■ HOW TO COMPLETE THIS TASK ■
Line by line, return the data exactly as shown.

____

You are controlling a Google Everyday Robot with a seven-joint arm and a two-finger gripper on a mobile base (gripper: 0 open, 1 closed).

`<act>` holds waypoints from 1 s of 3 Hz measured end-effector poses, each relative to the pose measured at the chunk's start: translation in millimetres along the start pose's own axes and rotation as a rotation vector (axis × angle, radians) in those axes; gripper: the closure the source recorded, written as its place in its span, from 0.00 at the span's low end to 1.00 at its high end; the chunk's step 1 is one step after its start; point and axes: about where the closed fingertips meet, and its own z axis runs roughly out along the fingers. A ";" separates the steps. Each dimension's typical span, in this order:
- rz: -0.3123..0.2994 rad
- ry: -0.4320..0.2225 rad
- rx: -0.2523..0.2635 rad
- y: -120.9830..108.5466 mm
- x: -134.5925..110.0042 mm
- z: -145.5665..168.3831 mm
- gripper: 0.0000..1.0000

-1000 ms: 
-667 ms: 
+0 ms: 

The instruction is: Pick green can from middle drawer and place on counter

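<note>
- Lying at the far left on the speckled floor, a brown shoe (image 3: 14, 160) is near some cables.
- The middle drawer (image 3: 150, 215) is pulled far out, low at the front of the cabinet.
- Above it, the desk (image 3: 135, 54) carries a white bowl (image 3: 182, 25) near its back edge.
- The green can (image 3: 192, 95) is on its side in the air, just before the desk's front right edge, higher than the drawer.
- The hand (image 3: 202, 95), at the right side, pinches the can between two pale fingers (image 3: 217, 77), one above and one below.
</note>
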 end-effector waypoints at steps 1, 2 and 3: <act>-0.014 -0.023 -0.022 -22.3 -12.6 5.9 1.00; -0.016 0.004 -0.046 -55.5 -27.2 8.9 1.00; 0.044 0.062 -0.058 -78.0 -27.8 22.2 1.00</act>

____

■ TASK RESULT ■
You are controlling a Google Everyday Robot with a seven-joint arm and a two-finger gripper on a mobile base (gripper: 0 open, 1 closed).

`<act>` holds waypoints from 1 s of 3 Hz measured end-effector poses, each relative to the pose measured at the chunk's start: translation in millimetres along the start pose's own axes and rotation as a rotation vector (axis × angle, radians) in those axes; gripper: the closure the source recorded, written as its place in its span, from 0.00 at the span's low end to 1.00 at its high end; the chunk's step 1 is one step after its start; point and axes: about where the closed fingertips meet, and its own z axis runs roughly out along the fingers. A ";" separates the steps. Each dimension's typical span, in this order:
- rz: -0.3123..0.2994 rad
- ry: -0.4320..0.2225 rad
- rx: -0.2523..0.2635 rad
- y: -120.9830..108.5466 mm
- x: -134.5925..110.0042 mm
- z: -145.5665..168.3831 mm
- gripper: 0.0000..1.0000

-1000 ms: 
-667 ms: 
+0 ms: 

The instruction is: Pick green can from middle drawer and place on counter

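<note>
- Lying at the far left on the speckled floor, a brown shoe (image 3: 14, 160) is near some cables.
- The middle drawer (image 3: 150, 215) is pulled far out, low at the front of the cabinet.
- Above it, the desk (image 3: 135, 54) carries a white bowl (image 3: 182, 25) near its back edge.
- The green can (image 3: 192, 95) is on its side in the air, just before the desk's front right edge, higher than the drawer.
- The hand (image 3: 202, 95), at the right side, pinches the can between two pale fingers (image 3: 217, 77), one above and one below.
</note>
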 end-effector waypoints at steps 1, 2 and 3: <act>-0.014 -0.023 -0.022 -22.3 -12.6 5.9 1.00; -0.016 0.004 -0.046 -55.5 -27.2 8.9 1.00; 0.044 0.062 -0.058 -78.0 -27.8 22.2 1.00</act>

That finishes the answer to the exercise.